Anfangs war sie noch völlig überdreht, bis sie sich nach einer Weile Zeit nahm, um zwischen den einzelnen Sätzen Luft zu holen. Als sie Spekulationen darüber anstellte, wie das Unfallauto und die Leichen ausgesehen haben mussten, bat ich sie, das Thema zu wechseln und mir stattdessen ein Ultraschallfoto ihres Kindes zu zeigen. Sie zog es aus einem Täschchen, das neben ihr auf der Holzbank lag, und warf einen langen Blick darauf, bis sie es in die Höhe hielt. Ich hob die Ruder aus dem Wasser und betrachtete dieses winzige Etwas, das in ein paar Monaten das Leben meiner Schwester und meines Schwagers auf den Kopf stellen würde.
Nachdem sie das Bild wieder in die Tasche geschoben hatte, hielt sie mir ein Paar kunterbunte Minisöckchen vor die Nase und erzählte, Cornelia habe sie noch am selben Tag gestrickt, als sie und Carl von der Schwangerschaft erfahren hätten. »Carl hat sich ein wenig über sie lustig gemacht, als sie uns die Söckchen gab. Er meinte, wir sollten schon mal eine Truhe anschaffen. Bis zur Geburt sei sie sicherlich voll mit diesen Dingern.« Amelie betrachtete die kleinen Teile und schüttelte den Kopf. »Und jetzt …?«
Jetzt kamen auch mir schon wieder die Tränen. Ich ließ die Ruder zurück ins Wasser gleiten und konzentrierte mich mit aller Macht auf das Boot, das uns nach zwanzig Jahren immer noch gute Dienste leistete. Amelie und ich waren die Einzigen, die es benutzten. Für unseren Vater, der gemeinsam mit seinen drei Partnern von
BGS&R
und einem Steuermann während Studienzeiten sehr erfolgreich die Mannschaft eines Vierers gestellt hatte, kam es weder als Fortbewegungsmittel noch als Sportgerät in Frage. Wenn sein Blick überhaupt einmal darauffiel, schien er sich zu fragen, wie es das Ding überhaupt in seine Nähe geschafft hatte. Als würde man jemandem, der einmal ein Rennpferd geritten hatte, einen Ackergaul vor die Tür stellen. Wäre es nach ihm gegangen, wären wir schon als Kinder in seine Fußstapfen getreten und hätten mit dem Rudern als Leistungssport begonnen – mit Disziplin, Ehrgeiz und Ausdauer, wie er uns zu predigen pflegte. Dass es diesen drei Worten gelingen würde, uns in die Flucht zu schlagen, hatte er völlig unterschätzt. Bei dem Gedanken daran musste ich lächeln.

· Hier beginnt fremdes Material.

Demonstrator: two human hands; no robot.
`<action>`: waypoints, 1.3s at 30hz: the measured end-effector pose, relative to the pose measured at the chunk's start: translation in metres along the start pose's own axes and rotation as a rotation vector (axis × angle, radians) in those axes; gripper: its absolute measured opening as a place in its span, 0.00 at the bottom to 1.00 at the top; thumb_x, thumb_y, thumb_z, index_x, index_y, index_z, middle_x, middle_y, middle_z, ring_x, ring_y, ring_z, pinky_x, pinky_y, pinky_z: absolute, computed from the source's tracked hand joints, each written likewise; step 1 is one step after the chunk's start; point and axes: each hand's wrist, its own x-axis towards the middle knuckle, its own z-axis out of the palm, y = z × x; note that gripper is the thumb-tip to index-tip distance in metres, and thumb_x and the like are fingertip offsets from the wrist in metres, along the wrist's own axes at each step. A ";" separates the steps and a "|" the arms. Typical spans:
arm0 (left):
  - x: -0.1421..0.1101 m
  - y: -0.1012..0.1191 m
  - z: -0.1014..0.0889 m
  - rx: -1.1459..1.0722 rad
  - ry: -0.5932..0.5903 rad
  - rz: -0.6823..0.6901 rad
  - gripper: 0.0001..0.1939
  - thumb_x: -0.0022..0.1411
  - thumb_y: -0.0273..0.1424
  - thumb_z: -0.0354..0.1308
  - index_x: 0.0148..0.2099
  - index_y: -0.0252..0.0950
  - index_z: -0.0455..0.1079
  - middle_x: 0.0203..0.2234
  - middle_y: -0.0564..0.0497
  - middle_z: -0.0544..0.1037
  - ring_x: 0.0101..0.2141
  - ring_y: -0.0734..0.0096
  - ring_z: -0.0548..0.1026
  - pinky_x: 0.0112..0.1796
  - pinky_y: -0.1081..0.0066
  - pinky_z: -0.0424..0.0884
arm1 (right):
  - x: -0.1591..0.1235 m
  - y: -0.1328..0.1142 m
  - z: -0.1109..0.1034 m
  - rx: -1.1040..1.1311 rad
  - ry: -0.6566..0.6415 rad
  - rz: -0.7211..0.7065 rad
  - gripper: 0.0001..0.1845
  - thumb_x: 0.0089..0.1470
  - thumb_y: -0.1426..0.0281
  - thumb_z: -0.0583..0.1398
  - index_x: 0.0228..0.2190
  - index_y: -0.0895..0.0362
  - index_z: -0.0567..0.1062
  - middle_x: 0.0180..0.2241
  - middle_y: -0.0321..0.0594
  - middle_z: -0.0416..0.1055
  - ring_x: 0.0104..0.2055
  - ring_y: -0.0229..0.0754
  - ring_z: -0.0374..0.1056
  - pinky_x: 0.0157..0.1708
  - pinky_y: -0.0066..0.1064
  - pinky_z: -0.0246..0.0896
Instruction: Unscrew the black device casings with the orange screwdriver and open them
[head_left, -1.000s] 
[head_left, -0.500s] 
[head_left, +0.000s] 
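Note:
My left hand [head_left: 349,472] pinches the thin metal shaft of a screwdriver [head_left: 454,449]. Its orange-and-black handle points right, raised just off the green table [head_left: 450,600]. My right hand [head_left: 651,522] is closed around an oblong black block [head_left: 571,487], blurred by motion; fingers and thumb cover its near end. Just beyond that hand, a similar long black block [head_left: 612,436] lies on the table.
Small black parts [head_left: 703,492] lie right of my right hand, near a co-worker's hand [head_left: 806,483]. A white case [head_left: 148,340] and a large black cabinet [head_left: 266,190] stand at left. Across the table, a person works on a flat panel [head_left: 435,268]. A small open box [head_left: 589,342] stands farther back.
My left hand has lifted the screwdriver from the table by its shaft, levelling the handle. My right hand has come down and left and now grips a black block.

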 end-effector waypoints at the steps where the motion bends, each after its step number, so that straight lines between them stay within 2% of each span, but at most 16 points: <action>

Ein wenig außer Atem vom Rudern machte ich eine Pause. Ich hielt mein Gesicht in die leichte Brise und schloss die Augen.
»Wie lange willst du es noch in Berlin aushalten?«, fragte Amelie.

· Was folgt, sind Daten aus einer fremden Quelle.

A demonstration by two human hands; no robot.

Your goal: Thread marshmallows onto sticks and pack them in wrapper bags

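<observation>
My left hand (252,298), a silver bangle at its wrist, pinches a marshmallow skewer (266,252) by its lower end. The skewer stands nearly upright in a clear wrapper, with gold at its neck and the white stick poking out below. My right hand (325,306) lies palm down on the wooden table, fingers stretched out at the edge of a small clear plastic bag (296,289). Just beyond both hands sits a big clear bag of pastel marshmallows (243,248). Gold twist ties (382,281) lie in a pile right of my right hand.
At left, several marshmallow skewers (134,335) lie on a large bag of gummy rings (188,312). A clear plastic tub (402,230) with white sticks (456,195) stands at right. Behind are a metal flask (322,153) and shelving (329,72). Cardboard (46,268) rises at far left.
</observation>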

»Sehr lange. Ich liebe diese Stadt! Ihr Brodeln, ihre Inhomogenität, ihren …«
»Bist du verliebt?«, unterbrach sie mich.
Ich öffnete die Augen. »Wie kommst du denn darauf?«
»Weil deine Beschreibung so schwärmerisch klingt.«
»Für Berlin lässt es sich ja auch schwärmen«, wich ich aus.
Sie grinste. »Verstehe.«
Ich deutete auf ihren kleinen Bauch, der in dem engen Kleid nicht zu übersehen war. »Weißt du, was es wird?«
»Das ist uns beiden egal. Ich hoffe, dir auch, du wirst nämlich Patentante.«
»Nimm lieber jemanden, der in eurer Nähe lebt. Warum fragst du nicht Kerstin?« Kerstin Schormann war Amelies beste Freundin und die Tochter von Johannes Schormann, dem dritten im Partnerbunde.

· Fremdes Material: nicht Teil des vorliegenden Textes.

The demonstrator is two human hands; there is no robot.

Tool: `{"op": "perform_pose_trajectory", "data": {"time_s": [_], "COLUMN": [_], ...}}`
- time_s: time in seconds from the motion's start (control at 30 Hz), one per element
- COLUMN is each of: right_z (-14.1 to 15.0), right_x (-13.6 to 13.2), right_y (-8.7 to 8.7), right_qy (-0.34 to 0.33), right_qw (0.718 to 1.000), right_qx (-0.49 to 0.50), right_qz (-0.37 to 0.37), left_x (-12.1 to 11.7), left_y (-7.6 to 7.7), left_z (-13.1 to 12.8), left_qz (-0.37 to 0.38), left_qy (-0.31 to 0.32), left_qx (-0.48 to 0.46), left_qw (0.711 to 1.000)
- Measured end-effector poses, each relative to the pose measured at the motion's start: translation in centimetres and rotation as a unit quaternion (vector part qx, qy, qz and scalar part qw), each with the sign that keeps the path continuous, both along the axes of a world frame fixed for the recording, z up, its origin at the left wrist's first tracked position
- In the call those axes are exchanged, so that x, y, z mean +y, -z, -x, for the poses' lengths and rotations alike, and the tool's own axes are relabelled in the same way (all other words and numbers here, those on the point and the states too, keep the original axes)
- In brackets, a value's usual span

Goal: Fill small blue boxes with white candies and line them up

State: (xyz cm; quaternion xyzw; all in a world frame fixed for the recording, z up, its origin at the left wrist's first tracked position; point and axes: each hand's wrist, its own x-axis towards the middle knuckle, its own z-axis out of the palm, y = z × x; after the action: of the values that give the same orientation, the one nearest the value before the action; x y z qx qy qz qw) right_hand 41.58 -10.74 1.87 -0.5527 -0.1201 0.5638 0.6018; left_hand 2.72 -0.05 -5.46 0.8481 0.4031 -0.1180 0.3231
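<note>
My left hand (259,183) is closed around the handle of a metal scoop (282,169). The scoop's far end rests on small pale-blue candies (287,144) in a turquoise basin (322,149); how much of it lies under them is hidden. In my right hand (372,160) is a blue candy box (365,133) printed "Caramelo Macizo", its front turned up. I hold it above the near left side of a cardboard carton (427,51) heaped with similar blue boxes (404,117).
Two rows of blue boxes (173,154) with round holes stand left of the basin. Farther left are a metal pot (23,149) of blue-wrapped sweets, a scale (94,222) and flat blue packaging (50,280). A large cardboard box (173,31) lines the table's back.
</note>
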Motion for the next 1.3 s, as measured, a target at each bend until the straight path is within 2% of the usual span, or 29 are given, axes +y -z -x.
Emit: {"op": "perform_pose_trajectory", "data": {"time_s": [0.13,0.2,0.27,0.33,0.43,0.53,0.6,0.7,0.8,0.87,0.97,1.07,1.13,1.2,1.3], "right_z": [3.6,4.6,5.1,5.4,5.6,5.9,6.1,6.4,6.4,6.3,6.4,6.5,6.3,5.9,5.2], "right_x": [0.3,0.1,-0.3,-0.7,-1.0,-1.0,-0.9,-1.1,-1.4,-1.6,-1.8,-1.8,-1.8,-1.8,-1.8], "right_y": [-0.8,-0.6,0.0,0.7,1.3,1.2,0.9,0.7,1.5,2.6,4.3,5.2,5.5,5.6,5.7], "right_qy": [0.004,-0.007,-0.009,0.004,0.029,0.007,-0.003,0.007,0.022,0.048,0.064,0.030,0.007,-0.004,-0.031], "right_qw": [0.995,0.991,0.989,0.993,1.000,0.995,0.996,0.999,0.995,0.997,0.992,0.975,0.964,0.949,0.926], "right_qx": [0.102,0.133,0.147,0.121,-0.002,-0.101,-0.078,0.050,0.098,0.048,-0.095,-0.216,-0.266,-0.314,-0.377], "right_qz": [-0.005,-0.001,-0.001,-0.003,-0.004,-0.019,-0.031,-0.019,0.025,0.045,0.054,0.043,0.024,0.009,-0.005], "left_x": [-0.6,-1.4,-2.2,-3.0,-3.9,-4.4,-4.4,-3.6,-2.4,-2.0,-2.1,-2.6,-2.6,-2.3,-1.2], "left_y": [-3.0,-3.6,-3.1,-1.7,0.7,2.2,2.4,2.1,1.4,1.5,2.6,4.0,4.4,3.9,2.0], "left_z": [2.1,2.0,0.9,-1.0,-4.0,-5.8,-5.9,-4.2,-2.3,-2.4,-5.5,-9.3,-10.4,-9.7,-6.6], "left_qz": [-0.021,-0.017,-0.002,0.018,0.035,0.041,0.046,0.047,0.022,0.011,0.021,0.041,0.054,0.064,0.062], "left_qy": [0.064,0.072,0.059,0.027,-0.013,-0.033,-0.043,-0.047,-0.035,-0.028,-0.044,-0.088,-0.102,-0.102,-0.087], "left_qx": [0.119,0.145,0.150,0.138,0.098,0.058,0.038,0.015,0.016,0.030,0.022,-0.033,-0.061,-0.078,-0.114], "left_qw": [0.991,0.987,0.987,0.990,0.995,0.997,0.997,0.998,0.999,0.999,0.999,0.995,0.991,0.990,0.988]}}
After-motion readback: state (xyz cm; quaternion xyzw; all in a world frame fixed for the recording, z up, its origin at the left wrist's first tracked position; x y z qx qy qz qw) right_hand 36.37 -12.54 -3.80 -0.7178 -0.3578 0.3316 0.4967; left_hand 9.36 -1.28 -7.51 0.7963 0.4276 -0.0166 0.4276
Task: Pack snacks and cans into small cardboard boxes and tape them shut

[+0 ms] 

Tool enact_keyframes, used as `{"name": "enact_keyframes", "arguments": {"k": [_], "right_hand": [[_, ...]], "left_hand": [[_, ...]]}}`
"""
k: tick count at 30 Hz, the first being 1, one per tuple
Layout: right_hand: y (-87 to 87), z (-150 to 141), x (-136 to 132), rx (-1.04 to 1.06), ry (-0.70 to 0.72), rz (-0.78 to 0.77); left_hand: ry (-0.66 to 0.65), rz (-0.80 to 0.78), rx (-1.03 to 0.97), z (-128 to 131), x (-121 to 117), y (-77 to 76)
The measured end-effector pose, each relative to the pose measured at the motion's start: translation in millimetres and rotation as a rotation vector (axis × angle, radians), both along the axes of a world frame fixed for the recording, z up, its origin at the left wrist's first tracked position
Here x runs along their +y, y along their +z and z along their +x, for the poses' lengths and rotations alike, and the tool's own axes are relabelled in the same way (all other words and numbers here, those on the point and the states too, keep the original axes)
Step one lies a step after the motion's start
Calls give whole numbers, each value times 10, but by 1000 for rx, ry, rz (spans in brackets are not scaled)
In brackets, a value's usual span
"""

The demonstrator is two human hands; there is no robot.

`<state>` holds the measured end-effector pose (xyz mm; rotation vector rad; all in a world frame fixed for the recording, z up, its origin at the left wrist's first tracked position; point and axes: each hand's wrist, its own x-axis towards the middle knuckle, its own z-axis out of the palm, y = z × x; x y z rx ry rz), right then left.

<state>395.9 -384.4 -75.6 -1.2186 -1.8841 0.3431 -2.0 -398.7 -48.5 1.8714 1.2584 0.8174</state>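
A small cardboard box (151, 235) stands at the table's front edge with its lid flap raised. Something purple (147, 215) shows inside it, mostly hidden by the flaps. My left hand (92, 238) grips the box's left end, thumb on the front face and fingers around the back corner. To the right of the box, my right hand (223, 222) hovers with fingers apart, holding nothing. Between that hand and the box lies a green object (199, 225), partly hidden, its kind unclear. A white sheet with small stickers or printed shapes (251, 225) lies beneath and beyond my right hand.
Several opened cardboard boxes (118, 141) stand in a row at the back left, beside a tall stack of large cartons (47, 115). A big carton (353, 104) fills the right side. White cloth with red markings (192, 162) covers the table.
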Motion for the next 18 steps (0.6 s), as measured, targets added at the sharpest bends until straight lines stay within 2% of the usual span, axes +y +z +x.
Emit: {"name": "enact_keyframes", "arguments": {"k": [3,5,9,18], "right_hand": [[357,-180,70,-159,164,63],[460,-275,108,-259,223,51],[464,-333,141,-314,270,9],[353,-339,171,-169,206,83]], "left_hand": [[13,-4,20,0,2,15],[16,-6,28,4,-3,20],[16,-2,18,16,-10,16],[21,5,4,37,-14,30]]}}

»Sie werde ich in jedem Fall auch fragen. Aber ich möchte auch dich.«
»Wie sollen denn euer Kind und ich eine Beziehung aufbauen? Ich bin doch viel zu selten hier.«
»Dann kommst du in Zukunft eben öfter. Du weißt, du kannst immer bei uns in München wohnen.«
»Wie wirst du es mit deinem Job halten, wenn das Baby da ist?«, fragte ich, um sie von dem Patinnenthema abzubringen.
Sie lehnte sich im Boot zurück und pflügte mit einer Hand durchs Wasser. »Paps hat mir vorgeschlagen, in die Detektei einzusteigen.«
Ich sah sie erstaunt an. Amelie war vor zwei Jahren in einer renommierten Münchener Anwaltskanzlei untergekommen. Sie hatte sich gegen weit über hundert andere Bewerber durchgesetzt und ihren Erfolg ausgiebig gefeiert.